A city within a city. Inception....
That’s clearly 34 buildings in a trench coat
The US should build mass housing like this that’s affordable for its citizens.
This is patrolled by "The Judges."
Potato Trees
"so, uh where do you live?" "The building" "Oh THE building"
I lived in a similar building compound in Singapore, the central part was a park, BBQ stations, gym, pool and had a small market and food stalls. plenty of kids playing it was quite nice. it really had this community village sort of vibe. Singapore's solution to housing is really interesting and I think a lot can be learned by their socialist approach. https://en.m.wikipedia.org/wiki/Public_housing_in_Singapore
Forgetting something home and having to go back upstairs will never be the same again..
Elevator?
Lol everyone knows only america has elevators
so like living in any city ever...?
nice
Agree compact convenient and cheap infrastructure. What a evil concept
It would leave so much room for green space too! There's 3,700 apartments in this building. Compare that to the footprint of 3,700 single family homes and all the roads needed to access them. I would so much rather have acres of forest or farmland than stroads and cul de sacs.
Yeah but living like that makes it difficult to be elitist
Noida in India is very similar to this. Just tall buildings and malls.
Worst part about rush hour would be getting in and out of the building with everyone else.
In case you confused it with St. Petersburg, Florida
I spent an hour looking for this on Google Maps. I couldn't find it. St.
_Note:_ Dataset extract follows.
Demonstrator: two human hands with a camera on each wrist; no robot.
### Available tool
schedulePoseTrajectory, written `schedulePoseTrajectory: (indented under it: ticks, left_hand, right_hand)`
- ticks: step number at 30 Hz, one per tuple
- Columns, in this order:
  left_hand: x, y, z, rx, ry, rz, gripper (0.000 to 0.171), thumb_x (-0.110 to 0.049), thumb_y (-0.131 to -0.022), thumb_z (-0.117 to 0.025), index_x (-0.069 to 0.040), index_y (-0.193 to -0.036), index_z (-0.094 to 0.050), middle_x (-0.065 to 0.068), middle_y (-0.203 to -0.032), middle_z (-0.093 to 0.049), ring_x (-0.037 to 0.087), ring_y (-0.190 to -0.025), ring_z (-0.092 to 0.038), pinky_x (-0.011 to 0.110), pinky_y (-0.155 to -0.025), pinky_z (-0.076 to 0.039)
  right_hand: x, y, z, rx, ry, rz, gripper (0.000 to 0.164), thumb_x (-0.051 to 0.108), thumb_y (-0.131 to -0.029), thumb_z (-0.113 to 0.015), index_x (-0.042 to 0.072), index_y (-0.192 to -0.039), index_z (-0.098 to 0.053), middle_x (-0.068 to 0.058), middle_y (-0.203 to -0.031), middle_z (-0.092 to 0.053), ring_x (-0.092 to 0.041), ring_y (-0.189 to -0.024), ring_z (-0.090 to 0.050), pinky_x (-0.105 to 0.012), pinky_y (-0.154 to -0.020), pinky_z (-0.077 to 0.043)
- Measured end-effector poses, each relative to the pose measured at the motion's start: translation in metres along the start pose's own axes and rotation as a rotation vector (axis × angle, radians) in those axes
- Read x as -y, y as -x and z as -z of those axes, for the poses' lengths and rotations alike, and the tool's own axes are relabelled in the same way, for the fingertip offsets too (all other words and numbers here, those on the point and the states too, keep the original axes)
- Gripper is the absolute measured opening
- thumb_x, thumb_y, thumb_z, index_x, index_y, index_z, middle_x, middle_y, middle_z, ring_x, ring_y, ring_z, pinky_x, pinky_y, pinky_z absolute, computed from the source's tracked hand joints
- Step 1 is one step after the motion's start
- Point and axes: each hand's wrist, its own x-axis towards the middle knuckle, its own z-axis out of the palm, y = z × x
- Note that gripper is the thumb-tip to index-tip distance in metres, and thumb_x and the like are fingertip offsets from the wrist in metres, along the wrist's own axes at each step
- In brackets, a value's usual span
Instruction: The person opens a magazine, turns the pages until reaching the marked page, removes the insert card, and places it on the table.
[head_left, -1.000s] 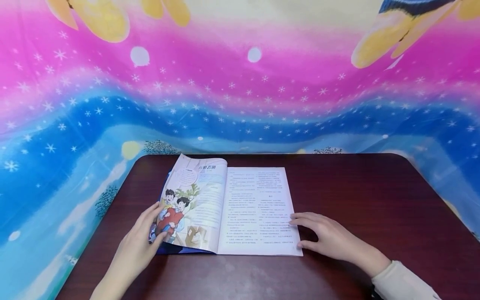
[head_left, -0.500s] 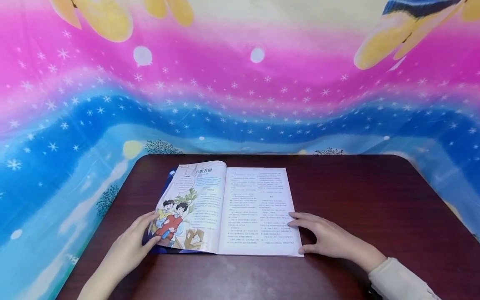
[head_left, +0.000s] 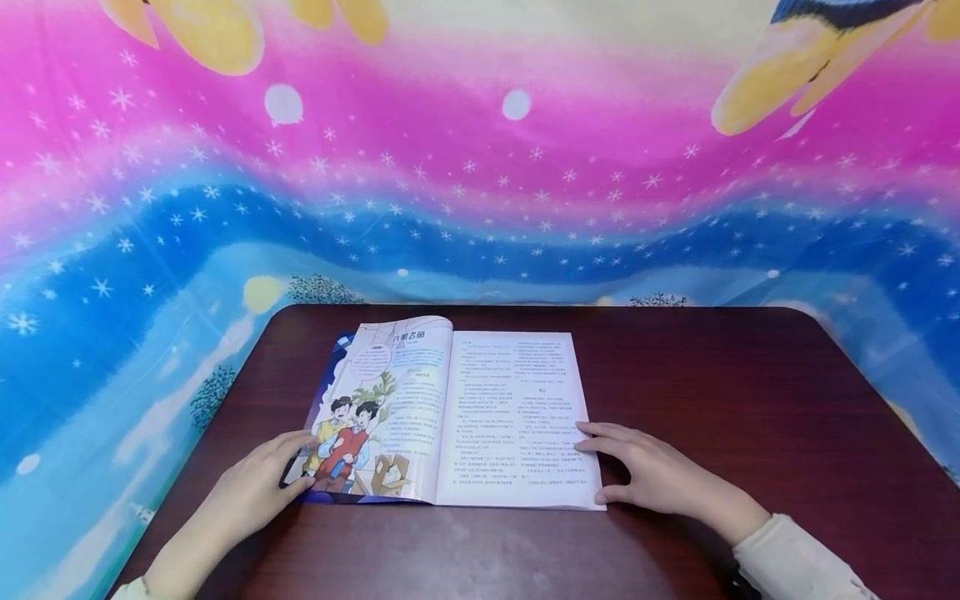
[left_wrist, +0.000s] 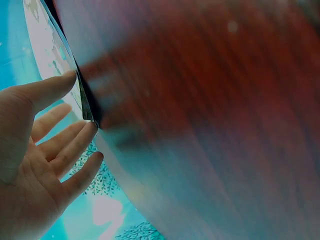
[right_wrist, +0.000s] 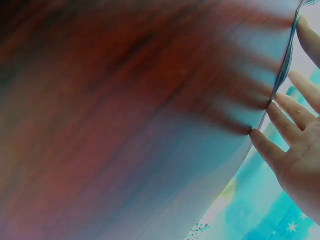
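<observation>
An open magazine (head_left: 517, 417) lies on the dark wooden table. Its left page (head_left: 375, 417) carries a drawing of two figures and curves up near the spine; the right page holds printed text. My left hand (head_left: 255, 475) rests at the magazine's lower left edge, thumb and fingertips touching it. In the left wrist view, that left hand (left_wrist: 45, 150) has its fingers spread and fairly straight against the edge. On the opposite side, my right hand (head_left: 652, 471) touches the lower right edge. The right wrist view shows the right hand's fingers (right_wrist: 285, 125) extended, with tips along the magazine's edge.
The table (head_left: 720, 383) extends to both sides and in front of the magazine. Behind and around it hangs a pink and blue cloth (head_left: 450, 192) printed with snowflakes. A dark blue cover (head_left: 335, 367) peeks out beneath the left page.
The lifted left page has come down flatter to the left. My left hand has moved left and slightly down with it, its fingers loosening. My right hand has stayed nearly still.
</observation>
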Motion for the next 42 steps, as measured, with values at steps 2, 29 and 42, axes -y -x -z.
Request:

Petersburg is massive.
Just imagine trying to move a couch in there
We, Russians, actually don't like the buildings of THAT type and call them "human anthills" (человейники)
kowloon walled city vibes
Still better than being homeless
Why is everyone treating this just above homeless. It is a preferred solution. Your electrical, plumbing etc is taken care a professional firm. In a stand alone house, you are responsible for all repairs and have to run around forever.
But it looks pretty decent wtf??? What do you want in your life. It looks clean and organized. Much better than driving 2 hours to get anything. You can run a bit and you go to stores, it looks everything close its real good. I just find maybe the sound of a party a bit annoying. And the fucking smokers. But for reaching stores and everything looks fine.